- Neil Hurst at the 2019 Up North Film and TV Festival
- Born: 5 June 1982 (age 44) Halifax, West Yorkshire, England
- Occupations: Actor, television presenter

= Neil Hurst =

English actor (born 1982)

Neil Hurst (born 5 June 1982) is an English actor and presenter born in Halifax, West Yorkshire, best known for his television and stage theatre career.

== Early life ==
Hurst was educated at The Brooksbank School and attended the University of Huddersfield.

== Film and television career ==
Hurst first gained prominence on British television as the comic sidekick of Vernon Kay on ITV's All Star Family Fortunes, but his career has seen him appear in many other TV roles from drama to comedy and even presenting.

His TV credits include Benny Grew in the 2018 adaptation of Agatha Christie's The A.B.C. Murders, Baz in Coronation Street, Ray Glossop in Doctors, Peter in Fresh Meat, Frank in The Syndicate and Gary Plunkett in Home From Home. In addition to this he has appeared in small cameo roles in Casualty, Moving On and 4 O'Clock Club.

In 2019, Hurst began appearing as a series regular on Michael McIntyre's Big Show helping Michael McIntyre prank the Unexpected Star of the show. These episodes were filmed at the London Palladium.

In 2020, Hurst appeared as Baz for a short run in Coronation Street, plus cameo roles in Ackley Bridge and The Syndicate.
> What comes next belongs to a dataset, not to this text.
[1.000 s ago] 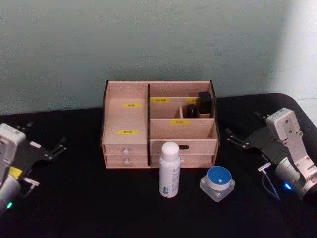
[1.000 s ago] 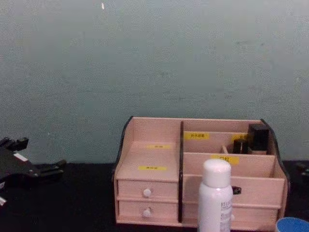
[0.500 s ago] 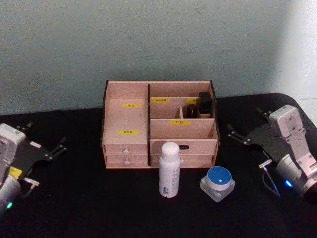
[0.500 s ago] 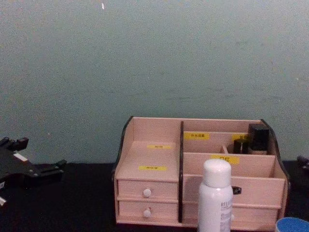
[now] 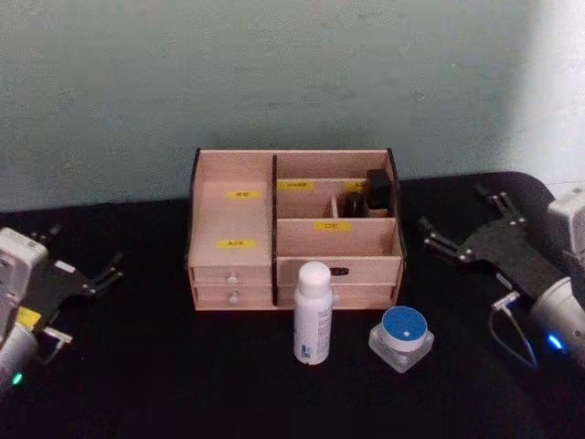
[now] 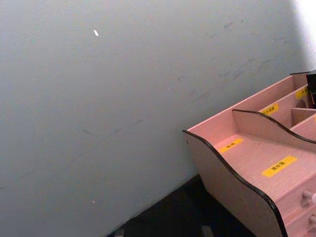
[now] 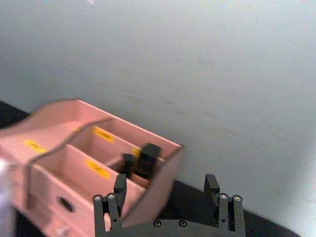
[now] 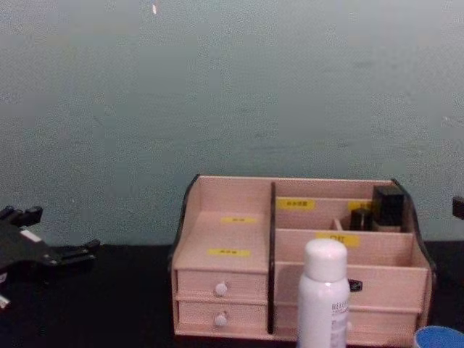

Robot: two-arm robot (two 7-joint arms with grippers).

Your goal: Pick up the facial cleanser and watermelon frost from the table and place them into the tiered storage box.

2021 saw Hurst joining the cast of All Creatures Great and Small as Harold Ingledew, the annoying neighbour of Siegfried. Hurst also filmed the role of a teacher in The Railway Children Return.

== Theatre career ==
In 2018, Hurst, and Coronation Street actress Vicky Binns, joined the original cast of Craig Cash's and Phil Mealey's sitcom Early Doors, in the live stage version of the show. Hurst was playing the role of 'Freddie' (a replacement character for Mark Benton's character, 'Eddie') and toured arenas in the UK after sold out run at The Lowry, Salford. Hurst reprised his role at The Lowry for the 2019 production of Early Doors: One More Chance.

In 2017, Hurst originated the role of Alan in Kay Mellor's Fat Friends The Musical, the musical premièred at the Grand Theatre, Leeds in November 2017, prior to a UK tour from January to June 2018. While appearing in the musical, Hurst was nominated for best actor in the Entertainment Views Awards.

For a decade, 2009 to 2019, he appeared at the Victoria Theatre, Halifax each Christmas in their annual pantomime, clocking up almost 1000 performances on the stage. On 28 February 2019, Hurst announced his departure from the Victoria Theatre pantomime after 10 years. Since his departure from Halifax, he has been appearing in pantomime for Qdos Entertainment.

In 2020, Hurst co-wrote an adult pantomime, Cinderella, with Jodie Prenger for the Turbine Theatre. Starring Rufus Hound, Scott Paige, Debbie Kurup, Oscar Conlon-Morrey, Sean Parkins and Daisy Wood Davis, the run of the show was cut short due to lockdown restrictions due to the COVID-19 pandemic.

Other theatre roles include Bouncers, Evita, Joseph and the Amazing Technicolor Dreamcoat, Michael Frayn's Matchbox Theatre, Lost In Yonkers, The Last Five Years and The Wizard of Oz.

In December 2022, Hurst appeared at the Hull New Theatre in their pantomime, Jack and the Beanstalk, alongside Gareth Gates in the lead role.

From 2024, he starred as Edna Turnblad in the Hairspray The Musical UK & Ireland Tour.

== Presenting ==
In 2016, Hurst presented a documentary in the United States called Hopping The Pond. The show was a documentary about craft beers of America. Filming took place in Duluth, Minnesota and Grand Marais, Minnesota

He also co-hosted the weekly 'Mishaps Podcast' with the Emmerdale actress, Natalie Anderson and musical theatre actor, Jodie Prenger Hurst also narrates many TV documentaries.